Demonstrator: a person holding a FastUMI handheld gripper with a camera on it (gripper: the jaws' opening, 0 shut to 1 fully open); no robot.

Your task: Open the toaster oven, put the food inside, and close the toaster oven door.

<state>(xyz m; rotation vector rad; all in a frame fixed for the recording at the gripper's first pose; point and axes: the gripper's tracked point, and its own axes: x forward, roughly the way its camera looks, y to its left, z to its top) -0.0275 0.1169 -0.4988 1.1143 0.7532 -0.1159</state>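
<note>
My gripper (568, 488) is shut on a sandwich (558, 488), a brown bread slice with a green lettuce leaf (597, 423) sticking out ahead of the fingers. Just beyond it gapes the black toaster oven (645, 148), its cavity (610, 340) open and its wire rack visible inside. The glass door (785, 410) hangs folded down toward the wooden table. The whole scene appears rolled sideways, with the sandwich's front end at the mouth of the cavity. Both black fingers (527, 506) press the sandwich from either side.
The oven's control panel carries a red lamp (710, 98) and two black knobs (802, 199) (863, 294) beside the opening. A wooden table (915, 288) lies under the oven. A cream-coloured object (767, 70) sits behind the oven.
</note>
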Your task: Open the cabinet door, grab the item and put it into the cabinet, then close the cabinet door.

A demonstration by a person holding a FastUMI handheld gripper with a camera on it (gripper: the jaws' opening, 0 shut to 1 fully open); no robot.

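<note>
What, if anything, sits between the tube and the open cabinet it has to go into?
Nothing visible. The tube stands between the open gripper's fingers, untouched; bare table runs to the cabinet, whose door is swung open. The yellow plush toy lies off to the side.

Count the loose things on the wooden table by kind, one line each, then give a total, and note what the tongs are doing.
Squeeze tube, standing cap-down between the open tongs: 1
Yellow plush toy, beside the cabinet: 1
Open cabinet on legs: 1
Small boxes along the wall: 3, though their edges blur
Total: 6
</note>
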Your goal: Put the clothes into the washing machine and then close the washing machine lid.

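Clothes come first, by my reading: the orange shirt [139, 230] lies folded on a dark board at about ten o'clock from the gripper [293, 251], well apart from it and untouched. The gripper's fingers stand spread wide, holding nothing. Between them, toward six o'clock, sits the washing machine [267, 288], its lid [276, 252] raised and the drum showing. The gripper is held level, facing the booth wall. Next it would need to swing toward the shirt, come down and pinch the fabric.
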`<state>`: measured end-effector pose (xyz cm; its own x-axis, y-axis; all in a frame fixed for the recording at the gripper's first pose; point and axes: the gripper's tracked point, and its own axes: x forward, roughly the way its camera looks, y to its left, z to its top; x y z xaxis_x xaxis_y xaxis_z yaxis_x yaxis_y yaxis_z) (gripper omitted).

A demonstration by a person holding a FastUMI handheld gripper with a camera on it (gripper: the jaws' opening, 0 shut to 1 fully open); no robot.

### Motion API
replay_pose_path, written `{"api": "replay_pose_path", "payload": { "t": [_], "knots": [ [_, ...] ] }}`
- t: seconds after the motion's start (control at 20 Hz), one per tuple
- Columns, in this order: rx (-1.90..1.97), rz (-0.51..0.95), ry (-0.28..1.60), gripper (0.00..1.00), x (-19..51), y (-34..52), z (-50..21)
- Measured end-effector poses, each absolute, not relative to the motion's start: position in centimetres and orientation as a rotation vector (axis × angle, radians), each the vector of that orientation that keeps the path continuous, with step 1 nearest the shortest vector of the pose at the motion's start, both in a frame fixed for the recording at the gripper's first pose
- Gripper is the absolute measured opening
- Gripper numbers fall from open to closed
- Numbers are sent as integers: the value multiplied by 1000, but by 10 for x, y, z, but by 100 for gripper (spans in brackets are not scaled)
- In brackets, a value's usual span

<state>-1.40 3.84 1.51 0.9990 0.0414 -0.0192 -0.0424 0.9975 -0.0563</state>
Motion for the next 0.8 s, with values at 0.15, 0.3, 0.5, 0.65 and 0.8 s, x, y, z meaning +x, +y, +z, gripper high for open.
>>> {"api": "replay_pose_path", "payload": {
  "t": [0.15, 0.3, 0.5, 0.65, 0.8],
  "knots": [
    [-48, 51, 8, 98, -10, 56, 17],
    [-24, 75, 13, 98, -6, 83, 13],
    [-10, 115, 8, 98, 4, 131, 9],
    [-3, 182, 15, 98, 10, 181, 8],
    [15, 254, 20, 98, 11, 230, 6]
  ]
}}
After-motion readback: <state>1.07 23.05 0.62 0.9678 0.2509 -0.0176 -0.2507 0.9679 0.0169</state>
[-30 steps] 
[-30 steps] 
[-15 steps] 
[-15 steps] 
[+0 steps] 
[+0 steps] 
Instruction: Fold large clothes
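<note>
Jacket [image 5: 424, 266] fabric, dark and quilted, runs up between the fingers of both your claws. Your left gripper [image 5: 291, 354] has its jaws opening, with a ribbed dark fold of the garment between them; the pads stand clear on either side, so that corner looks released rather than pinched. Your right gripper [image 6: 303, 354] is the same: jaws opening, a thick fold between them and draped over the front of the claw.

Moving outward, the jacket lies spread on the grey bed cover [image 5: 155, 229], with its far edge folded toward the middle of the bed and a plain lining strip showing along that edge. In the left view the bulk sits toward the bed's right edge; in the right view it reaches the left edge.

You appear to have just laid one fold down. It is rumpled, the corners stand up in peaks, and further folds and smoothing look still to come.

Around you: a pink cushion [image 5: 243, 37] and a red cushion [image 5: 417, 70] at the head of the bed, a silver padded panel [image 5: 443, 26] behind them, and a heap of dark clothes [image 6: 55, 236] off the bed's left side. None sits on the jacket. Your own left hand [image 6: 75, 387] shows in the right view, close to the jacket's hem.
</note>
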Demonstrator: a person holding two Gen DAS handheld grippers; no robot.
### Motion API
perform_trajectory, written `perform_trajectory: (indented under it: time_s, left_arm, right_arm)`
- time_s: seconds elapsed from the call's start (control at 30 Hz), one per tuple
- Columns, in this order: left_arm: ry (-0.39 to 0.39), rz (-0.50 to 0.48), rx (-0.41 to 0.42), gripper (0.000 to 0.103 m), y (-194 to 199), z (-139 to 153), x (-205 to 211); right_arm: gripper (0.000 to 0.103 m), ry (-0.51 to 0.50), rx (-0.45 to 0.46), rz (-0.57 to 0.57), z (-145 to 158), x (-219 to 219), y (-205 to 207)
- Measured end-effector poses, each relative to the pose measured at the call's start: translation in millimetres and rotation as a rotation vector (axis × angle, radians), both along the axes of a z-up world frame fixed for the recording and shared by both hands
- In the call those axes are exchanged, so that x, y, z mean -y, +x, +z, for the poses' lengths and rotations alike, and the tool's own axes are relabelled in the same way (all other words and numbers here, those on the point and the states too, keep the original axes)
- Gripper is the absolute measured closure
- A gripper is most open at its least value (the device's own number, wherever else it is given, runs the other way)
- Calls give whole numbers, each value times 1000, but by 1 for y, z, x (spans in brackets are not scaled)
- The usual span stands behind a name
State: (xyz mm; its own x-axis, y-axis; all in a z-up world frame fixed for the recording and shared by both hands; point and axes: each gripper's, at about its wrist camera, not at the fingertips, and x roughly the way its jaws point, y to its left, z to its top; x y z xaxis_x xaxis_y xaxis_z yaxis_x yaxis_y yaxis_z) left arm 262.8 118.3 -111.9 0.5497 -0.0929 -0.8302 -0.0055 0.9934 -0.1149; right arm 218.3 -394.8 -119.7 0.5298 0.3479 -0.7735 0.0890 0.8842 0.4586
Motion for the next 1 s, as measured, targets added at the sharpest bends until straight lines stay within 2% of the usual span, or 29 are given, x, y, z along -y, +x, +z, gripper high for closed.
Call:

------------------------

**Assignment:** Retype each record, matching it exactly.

**Task output:**
Demonstrator: a person holding a FastUMI handheld gripper with a camera on it (gripper: the jaws' opening, 0 shut to 1 fully open); no robot.

Your task: Open the toaster oven, put the food inside, and close the toaster oven door.

<state>(xyz m; rotation vector rad; all in a frame fixed for the recording at the gripper's first pose; point and axes: the gripper's tracked point, and its own axes: x forward, roughly the way its camera looks, y to its left, z to its top) -0.0275 0.1169 -0.4988 1.1143 0.7532 -0.1159</state>
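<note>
My gripper (568, 488) is shut on a sandwich (558, 488), a brown bread slice with a green lettuce leaf (597, 423) sticking out ahead of the fingers. Just beyond it gapes the black toaster oven (645, 148), its cavity (610, 340) open and its wire rack visible inside. The glass door (785, 410) hangs folded down toward the wooden table. The whole scene appears rolled sideways, with the sandwich's front end at the mouth of the cavity. Both black fingers (527, 506) press the sandwich from either side.
The oven's control panel carries a red lamp (710, 98) and two black knobs (802, 199) (863, 294) beside the opening. A wooden table (915, 288) lies under the oven. A cream-coloured object (767, 70) sits behind the oven.
</note>
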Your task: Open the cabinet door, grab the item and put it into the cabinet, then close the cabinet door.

A demonstration by a person holding a FastUMI handheld gripper with a camera on it (gripper: the jaws' opening, 0 shut to 1 fully open); no robot.

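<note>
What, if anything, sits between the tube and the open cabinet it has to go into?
Nothing visible. The tube stands between the open gripper's fingers, untouched; bare table runs to the cabinet, whose door is swung open. The yellow plush toy lies off to the side.

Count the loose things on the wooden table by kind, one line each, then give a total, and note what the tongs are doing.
Squeeze tube, standing cap-down between the open tongs: 1
Yellow plush toy, beside the cabinet: 1
Open cabinet on legs: 1
Small boxes along the wall: 3, though their edges blur
Total: 6
</note>
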Your goal: Put the clothes into the washing machine and then close the washing machine lid.

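Clothes come first, by my reading: the orange shirt [139, 230] lies folded on a dark board at about ten o'clock from the gripper [293, 251], well apart from it and untouched. The gripper's fingers stand spread wide, holding nothing. Between them, toward six o'clock, sits the washing machine [267, 288], its lid [276, 252] raised and the drum showing. The gripper is held level, facing the booth wall. Next it would need to swing toward the shirt, come down and pinch the fabric.
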`<state>`: measured end-effector pose (xyz cm; its own x-axis, y-axis; all in a frame fixed for the recording at the gripper's first pose; point and axes: the gripper's tracked point, and its own axes: x forward, roughly the way its camera looks, y to its left, z to its top; x y z xaxis_x xaxis_y xaxis_z yaxis_x yaxis_y yaxis_z) (gripper omitted).

A demonstration by a person holding a FastUMI handheld gripper with a camera on it (gripper: the jaws' opening, 0 shut to 1 fully open); no robot.

### Motion API
replay_pose_path, written `{"api": "replay_pose_path", "payload": { "t": [_], "knots": [ [_, ...] ] }}`
- t: seconds after the motion's start (control at 20 Hz), one per tuple
- Columns, in this order: rx (-1.90..1.97), rz (-0.51..0.95), ry (-0.28..1.60), gripper (0.00..1.00), x (-19..51), y (-34..52), z (-50..21)
- Measured end-effector poses, each absolute, not relative to the motion's start: position in centimetres and orientation as a rotation vector (axis × angle, radians), each the vector of that orientation that keeps the path continuous, with step 1 nearest the shortest vector of the pose at the motion's start, both in a frame fixed for the recording at the gripper's first pose
- Gripper is the absolute measured opening
- Gripper numbers fall from open to closed
- Numbers are sent as integers: the value multiplied by 1000, but by 10 for x, y, z, but by 100 for gripper (spans in brackets are not scaled)
- In brackets, a value's usual span

<state>-1.40 3.84 1.51 0.9990 0.0414 -0.0192 -0.0424 0.9975 -0.0563</state>
Motion for the next 0.8 s, with values at 0.15, 0.3, 0.5, 0.65 and 0.8 s, x, y, z meaning +x, +y, +z, gripper high for open.
>>> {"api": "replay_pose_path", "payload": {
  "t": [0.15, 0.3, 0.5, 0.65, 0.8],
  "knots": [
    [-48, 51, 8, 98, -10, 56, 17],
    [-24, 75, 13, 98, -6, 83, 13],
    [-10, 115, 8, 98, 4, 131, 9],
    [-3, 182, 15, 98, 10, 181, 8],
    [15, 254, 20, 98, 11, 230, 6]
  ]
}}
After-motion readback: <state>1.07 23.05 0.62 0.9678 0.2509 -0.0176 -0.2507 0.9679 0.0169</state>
[-30 steps] 
[-30 steps] 
[-15 steps] 
[-15 steps] 
[+0 steps] 
[+0 steps] 
Instruction: Fold large clothes
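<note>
Jacket [image 5: 424, 266] fabric, dark and quilted, runs up between the fingers of both your claws. Your left gripper [image 5: 291, 354] has its jaws opening, with a ribbed dark fold of the garment between them; the pads stand clear on either side, so that corner looks released rather than pinched. Your right gripper [image 6: 303, 354] is the same: jaws opening, a thick fold between them and draped over the front of the claw.

Moving outward, the jacket lies spread on the grey bed cover [image 5: 155, 229], with its far edge folded toward the middle of the bed and a plain lining strip showing along that edge. In the left view the bulk sits toward the bed's right edge; in the right view it reaches the left edge.

You appear to have just laid one fold down. It is rumpled, the corners stand up in peaks, and further folds and smoothing look still to come.

Around you: a pink cushion [image 5: 243, 37] and a red cushion [image 5: 417, 70] at the head of the bed, a silver padded panel [image 5: 443, 26] behind them, and a heap of dark clothes [image 6: 55, 236] off the bed's left side. None sits on the jacket. Your own left hand [image 6: 75, 387] shows in the right view, close to the jacket's hem.
</note>
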Demonstrator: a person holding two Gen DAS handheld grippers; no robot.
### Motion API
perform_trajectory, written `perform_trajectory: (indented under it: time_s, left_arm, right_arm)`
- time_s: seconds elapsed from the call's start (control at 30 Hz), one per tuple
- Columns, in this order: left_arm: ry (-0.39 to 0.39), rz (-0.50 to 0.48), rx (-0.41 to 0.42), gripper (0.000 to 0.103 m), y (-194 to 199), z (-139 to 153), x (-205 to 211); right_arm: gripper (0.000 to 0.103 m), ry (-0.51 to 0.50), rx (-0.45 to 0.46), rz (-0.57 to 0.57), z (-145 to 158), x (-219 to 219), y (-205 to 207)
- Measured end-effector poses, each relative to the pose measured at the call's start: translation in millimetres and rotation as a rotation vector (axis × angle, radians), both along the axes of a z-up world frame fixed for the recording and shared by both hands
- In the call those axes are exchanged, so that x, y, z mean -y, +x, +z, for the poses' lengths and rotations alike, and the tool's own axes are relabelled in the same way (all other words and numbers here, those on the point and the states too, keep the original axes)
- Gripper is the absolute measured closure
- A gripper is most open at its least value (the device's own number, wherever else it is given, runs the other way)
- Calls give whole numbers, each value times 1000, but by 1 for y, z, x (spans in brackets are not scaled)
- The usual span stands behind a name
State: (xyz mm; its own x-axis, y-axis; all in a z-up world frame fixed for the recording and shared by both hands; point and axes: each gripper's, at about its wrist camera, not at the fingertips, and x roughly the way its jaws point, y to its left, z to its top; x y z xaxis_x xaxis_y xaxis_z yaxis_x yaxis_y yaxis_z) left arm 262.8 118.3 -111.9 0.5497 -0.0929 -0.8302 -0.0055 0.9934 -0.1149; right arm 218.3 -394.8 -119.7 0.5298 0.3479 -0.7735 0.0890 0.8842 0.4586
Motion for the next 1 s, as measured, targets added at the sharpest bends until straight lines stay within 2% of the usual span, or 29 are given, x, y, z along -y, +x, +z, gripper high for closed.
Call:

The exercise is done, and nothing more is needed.